NAV3 gene silencing with small interfering RNA-expressing lentivirus constructs. Several DNA sequences encoding small interfering RNA (siRNA) precursors based on the NAV3 sequence were cloned in the lentiviral vector pLL3.7 for expression under the U6 promoter, including GFP expression (from a separate polII promoter).9 Their inhibitory potential was tested by cotransfection into HeLa cells with renilla luciferase control plasmid (phRL-null; Promega, Madison, WI) and a ß-actin promoter-driven firefly luciferase expression vector (psiRNA-luc) into which a relevant fragment of NAV3 cDNA had been inserted between the luciferase open reading frame and the polyadenylation signal (psiRNA-luc NAV3; psiRNA-luc is an unpublished vector provided by Tiina Tissari, IMT, Tampere, Finland).
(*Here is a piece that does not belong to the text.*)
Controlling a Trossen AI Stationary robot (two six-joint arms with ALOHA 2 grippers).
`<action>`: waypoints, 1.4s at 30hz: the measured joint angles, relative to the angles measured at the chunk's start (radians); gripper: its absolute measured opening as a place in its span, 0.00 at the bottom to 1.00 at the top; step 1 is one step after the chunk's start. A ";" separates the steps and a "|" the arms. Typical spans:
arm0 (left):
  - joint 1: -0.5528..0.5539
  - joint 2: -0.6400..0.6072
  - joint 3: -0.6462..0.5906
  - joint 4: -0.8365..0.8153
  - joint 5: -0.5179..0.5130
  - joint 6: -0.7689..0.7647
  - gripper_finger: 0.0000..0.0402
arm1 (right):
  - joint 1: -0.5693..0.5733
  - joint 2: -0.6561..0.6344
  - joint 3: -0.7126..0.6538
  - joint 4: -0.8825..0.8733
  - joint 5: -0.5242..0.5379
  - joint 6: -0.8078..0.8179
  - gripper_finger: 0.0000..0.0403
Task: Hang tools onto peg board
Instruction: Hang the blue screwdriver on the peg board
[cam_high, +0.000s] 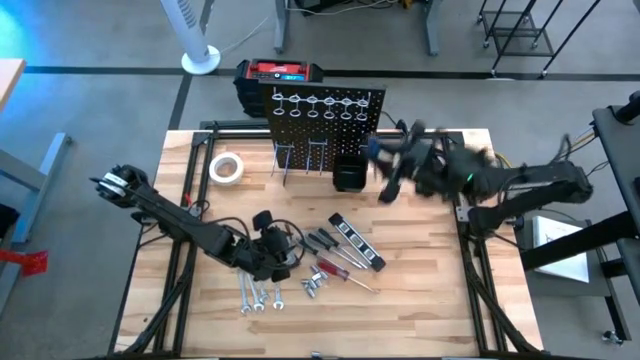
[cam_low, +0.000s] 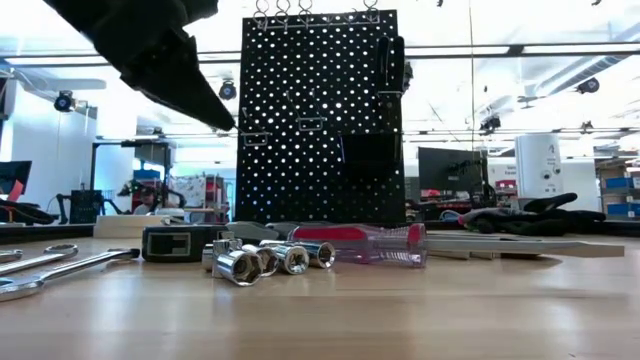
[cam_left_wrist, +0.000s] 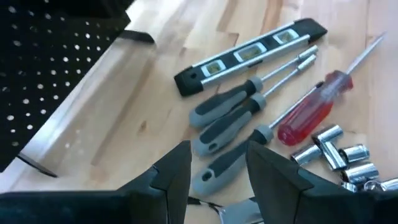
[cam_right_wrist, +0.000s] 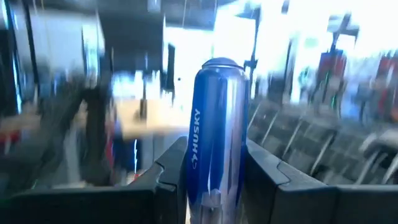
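The black peg board (cam_high: 330, 115) stands upright at the table's far edge, with silver rings along its top and a black bin (cam_high: 350, 172) at its foot. My right gripper (cam_high: 392, 165) is just right of the board, above the table, shut on a blue-handled screwdriver (cam_right_wrist: 214, 112). My left gripper (cam_left_wrist: 219, 149) is open low over the table's middle. Its fingers stand either side of the nearest of three grey-handled screwdrivers (cam_left_wrist: 230, 121), which lie flat beside a black level (cam_left_wrist: 249, 53), a red-handled screwdriver (cam_left_wrist: 311, 115) and silver sockets (cam_left_wrist: 339, 155). My right gripper pinches the screwdriver's blue handle (cam_right_wrist: 214, 168) between its two fingers. The handle's rounded butt end (cam_right_wrist: 219, 68) sticks out beyond the fingertips. The shaft is hidden behind the gripper. The arm comes from the table's right, and the screwdriver is clear of the table.
A white tape roll (cam_high: 227, 167) lies left of the board. Silver wrenches (cam_high: 258, 295) lie near the front, and a tape measure (cam_low: 180, 242) sits by the sockets. A black-and-red case (cam_high: 280, 75) stands behind the board. There is bare wood at the table's front right.
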 joint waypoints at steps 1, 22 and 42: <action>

Two days after transfection, firefly/renilla luciferase ratios were compared in cells transfected with the parental pLL3.7 or its siRNA-encoding derivatives with psiRNA-luc or psiRNA-luc NAV3. The most potent and specific inhibition was observed with a pLL3.7-derivative carrying a 23-nucleotide sequence from the NAV3 exon 19 (bp 4,623-4,645), which was named pLL3.7siRNA4. This derivative was used for production of infectious short hairpin RNAexpressing lentiviruses as follows: The pLL3.7 or pLL3.7-siRNA4 constructs were transfected into 293T cells together with pDELTA-8.9 (19) and pVSVg (envelope); cells were gently washed 12 hours after transfection; and the supernatant was collected 48 hours later, filter, and pelleted. For infection, a total of 107 Jurkat E6-1 cells were infected with 40 µL of concentrated virus at 37°C for 2 hours, and the number of infected cells (GFP-positive) were estimated by fluorescence-activated cell sorting (FACS). The NAV3 expression of FACS-sorted (BD FACSAria; BD Biosciences) GFP-positive cells (pLL3.7 or pLL3.7siRNA4) was studied with quantitative RT-PCR by Light Cycler device (Roche Diagnostics, Mannheim, Germany) according to previously published guidelines (20). For primer and cycling conditions, see Supplementary Data.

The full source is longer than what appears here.